Here’s a couple of remarks from Murray’s in-demand trainer, whose approach incorporates plyos, as spoken to bbc;
“Athletic normal is a place where you can express all types of movement literacy – such as jumping, skipping, falling, stepping or lunging – without reservation and especially without pain … You could push weights above your head to build shoulder strength or core stability, but a handstand does all of those things …”
Athletic Normal is a place where the world-class performers he helps repair happily return to moving without thinking, just as they used to, pre-injury.
So is Selling Normal a place where salespeople have trained to have underpinning confidence to – for example – handle all common objections, sketch any key description and tell just the right story for typical given prospect situations?
If so, how do you reach such pinnacle pitching?
A couple of years back I encountered an experienced, amiable Aussie salesperson. Happily trousering six-figure remuneration. They revealed to me in a moment of private candour, that they’d never drawn on a whiteboard. I found this hard to grasp. Yet then took every chance I could to ensure they had marker pen in hand at any opportunity in the office. Determined to make drawing presentation tricks second nature in the safe environment.
Then progressed to actual examples that could be replayed and developed in the field.
Can we re-package a mixture of modern-day refinements combined with more traditional learning methods to ‘go plyo’ in Sales?
As well as this simple whiteboard example, there’s all manner of video, peer review, practice, constant reinforcement, role-plays, demo spotchecks and general capture/share of best practice avenues.
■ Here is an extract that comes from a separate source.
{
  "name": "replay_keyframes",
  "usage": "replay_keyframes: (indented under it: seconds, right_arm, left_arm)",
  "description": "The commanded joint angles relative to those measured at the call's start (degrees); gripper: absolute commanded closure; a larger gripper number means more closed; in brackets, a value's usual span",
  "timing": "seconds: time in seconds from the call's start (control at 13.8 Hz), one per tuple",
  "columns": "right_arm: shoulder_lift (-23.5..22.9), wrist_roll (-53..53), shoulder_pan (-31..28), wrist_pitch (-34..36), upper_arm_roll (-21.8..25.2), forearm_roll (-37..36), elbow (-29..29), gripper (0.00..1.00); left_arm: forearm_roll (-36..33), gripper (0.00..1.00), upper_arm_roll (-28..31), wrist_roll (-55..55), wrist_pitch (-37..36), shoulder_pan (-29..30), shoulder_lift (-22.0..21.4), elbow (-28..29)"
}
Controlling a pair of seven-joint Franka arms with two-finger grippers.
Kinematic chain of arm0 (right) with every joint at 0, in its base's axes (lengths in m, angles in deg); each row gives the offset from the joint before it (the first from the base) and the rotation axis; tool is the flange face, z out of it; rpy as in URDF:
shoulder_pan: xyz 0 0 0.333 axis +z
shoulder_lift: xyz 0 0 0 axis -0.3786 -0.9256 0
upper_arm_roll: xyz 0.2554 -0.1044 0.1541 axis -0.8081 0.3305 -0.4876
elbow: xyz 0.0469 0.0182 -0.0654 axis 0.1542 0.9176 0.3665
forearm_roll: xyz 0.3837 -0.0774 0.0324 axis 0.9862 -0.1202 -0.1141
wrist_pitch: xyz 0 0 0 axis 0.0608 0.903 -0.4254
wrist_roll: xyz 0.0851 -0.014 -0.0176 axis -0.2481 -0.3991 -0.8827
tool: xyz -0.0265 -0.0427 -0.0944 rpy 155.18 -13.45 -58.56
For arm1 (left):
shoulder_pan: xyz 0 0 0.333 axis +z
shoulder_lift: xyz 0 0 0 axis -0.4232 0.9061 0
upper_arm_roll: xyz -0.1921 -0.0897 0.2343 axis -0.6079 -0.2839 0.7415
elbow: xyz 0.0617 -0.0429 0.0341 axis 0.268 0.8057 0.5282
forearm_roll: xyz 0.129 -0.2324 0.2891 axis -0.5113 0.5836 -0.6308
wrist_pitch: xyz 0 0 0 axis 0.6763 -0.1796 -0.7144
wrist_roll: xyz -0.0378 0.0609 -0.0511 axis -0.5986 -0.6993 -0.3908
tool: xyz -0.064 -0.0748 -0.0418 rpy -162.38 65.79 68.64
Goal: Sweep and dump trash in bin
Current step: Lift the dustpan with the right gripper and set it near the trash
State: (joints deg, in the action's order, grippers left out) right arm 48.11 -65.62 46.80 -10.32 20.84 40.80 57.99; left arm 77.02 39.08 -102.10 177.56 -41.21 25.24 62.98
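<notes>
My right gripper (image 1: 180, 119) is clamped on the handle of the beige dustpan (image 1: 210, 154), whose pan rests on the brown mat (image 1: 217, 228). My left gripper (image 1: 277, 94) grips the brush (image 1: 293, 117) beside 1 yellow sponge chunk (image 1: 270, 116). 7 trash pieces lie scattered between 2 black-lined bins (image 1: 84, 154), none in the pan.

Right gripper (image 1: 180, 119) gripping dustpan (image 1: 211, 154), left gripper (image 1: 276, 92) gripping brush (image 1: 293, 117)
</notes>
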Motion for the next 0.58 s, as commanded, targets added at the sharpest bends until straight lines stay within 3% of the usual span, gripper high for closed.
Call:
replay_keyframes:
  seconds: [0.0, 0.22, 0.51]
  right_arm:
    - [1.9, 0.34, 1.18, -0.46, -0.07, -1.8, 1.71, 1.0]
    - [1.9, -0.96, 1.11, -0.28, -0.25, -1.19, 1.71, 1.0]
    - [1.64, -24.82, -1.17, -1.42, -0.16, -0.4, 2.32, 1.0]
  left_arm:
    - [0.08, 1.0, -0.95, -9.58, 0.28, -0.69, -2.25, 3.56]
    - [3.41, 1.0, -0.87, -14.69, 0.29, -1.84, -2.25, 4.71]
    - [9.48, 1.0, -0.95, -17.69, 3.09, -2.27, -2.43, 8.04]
Your ideal pitch components may lend themselves to random drills; from the more tired, like an elevator pitch, to the fresher, such as how to frame the ‘problem’ when talking first time to someone new. You might even have the like of corporate slides semi-mandated to show, frequent objections to handle or price list closing routines to sharpen.
I remember starting out and driving hours to meetings with appointed “mentors”. I’d want to practice how to say certain things. Rarely would my co-seller want to play along. Maybe not wholly confident they’d emerge with pride in tact, who knows. If only they’d have gone plyo back then. Time to make amends elsewhere…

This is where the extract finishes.